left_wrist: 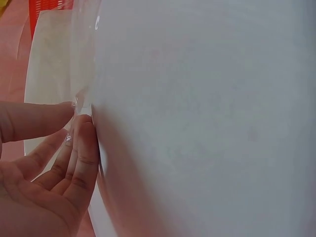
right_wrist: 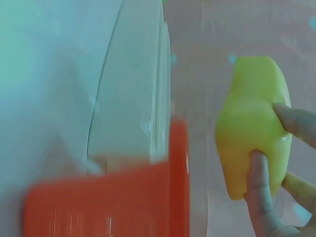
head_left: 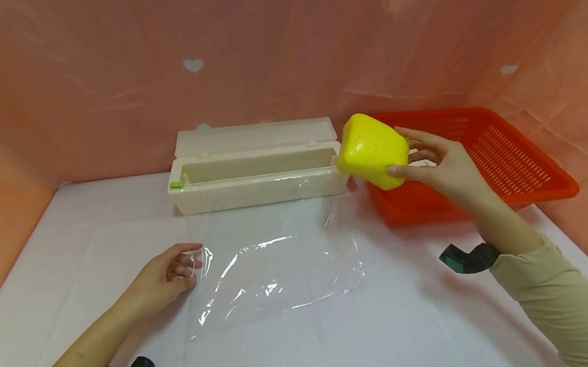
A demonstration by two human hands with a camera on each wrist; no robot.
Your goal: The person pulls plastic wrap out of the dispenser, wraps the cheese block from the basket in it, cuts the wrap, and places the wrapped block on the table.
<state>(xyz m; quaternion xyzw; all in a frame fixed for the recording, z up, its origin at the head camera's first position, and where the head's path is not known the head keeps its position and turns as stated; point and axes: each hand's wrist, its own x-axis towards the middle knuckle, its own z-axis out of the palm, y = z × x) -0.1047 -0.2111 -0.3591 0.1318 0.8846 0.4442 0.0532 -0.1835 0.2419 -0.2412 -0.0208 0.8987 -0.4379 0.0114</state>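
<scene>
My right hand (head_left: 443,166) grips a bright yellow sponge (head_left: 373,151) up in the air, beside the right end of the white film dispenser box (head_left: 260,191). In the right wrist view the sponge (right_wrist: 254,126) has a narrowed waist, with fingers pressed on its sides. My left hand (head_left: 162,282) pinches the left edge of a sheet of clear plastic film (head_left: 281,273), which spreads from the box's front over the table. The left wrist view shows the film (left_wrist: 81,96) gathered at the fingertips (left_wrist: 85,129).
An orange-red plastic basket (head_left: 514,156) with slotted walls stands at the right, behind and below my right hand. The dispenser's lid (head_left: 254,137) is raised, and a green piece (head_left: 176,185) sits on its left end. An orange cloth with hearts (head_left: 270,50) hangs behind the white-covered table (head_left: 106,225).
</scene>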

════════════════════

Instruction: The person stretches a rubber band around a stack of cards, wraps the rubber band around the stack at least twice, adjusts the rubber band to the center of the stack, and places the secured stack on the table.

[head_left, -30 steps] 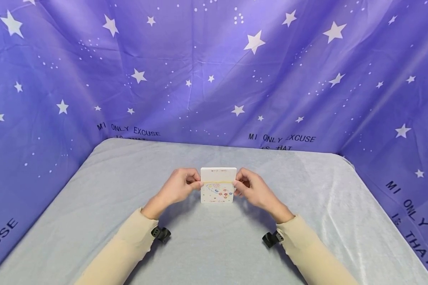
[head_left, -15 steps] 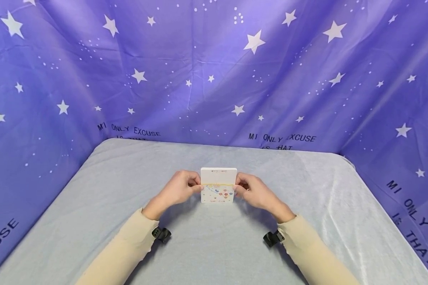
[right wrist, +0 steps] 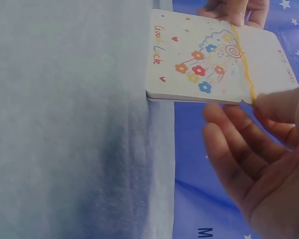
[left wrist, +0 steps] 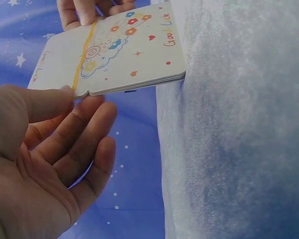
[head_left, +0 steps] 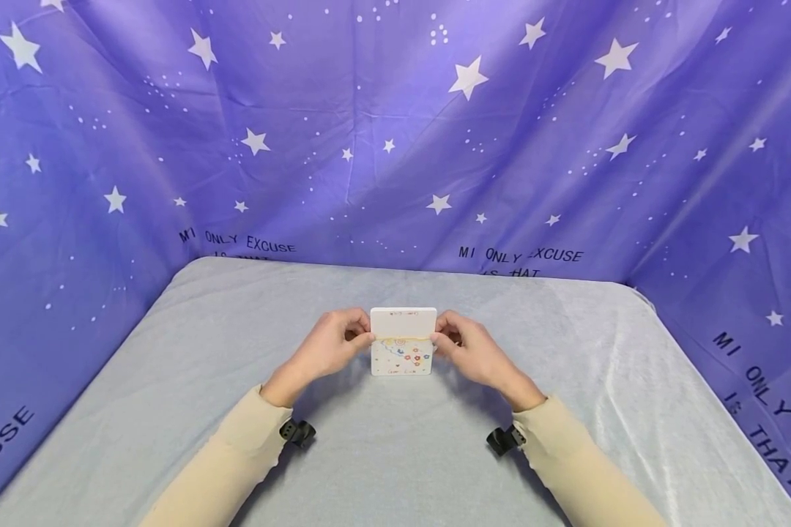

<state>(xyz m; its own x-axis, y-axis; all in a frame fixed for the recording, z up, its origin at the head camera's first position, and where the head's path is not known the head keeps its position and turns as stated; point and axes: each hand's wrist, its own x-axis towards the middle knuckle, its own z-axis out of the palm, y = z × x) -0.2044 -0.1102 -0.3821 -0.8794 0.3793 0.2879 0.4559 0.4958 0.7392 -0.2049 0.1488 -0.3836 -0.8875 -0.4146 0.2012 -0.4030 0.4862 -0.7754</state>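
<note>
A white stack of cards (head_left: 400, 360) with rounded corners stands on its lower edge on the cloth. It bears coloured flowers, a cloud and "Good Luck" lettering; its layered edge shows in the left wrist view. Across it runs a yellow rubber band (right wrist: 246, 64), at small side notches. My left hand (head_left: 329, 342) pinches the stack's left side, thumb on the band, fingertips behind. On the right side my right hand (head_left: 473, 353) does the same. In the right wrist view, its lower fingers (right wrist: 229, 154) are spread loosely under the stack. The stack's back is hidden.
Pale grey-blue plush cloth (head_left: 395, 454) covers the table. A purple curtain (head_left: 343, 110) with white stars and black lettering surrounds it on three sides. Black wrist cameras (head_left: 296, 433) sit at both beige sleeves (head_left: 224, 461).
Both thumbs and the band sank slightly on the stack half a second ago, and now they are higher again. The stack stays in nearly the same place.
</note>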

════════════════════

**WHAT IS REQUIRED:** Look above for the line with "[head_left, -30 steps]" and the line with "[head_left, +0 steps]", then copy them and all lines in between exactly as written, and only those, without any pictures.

**TASK SOLUTION:**
[head_left, -30 steps] 
[head_left, -15 steps] 
[right wrist, +0 steps] 
[left wrist, +0 steps] 
[head_left, +0 steps] 

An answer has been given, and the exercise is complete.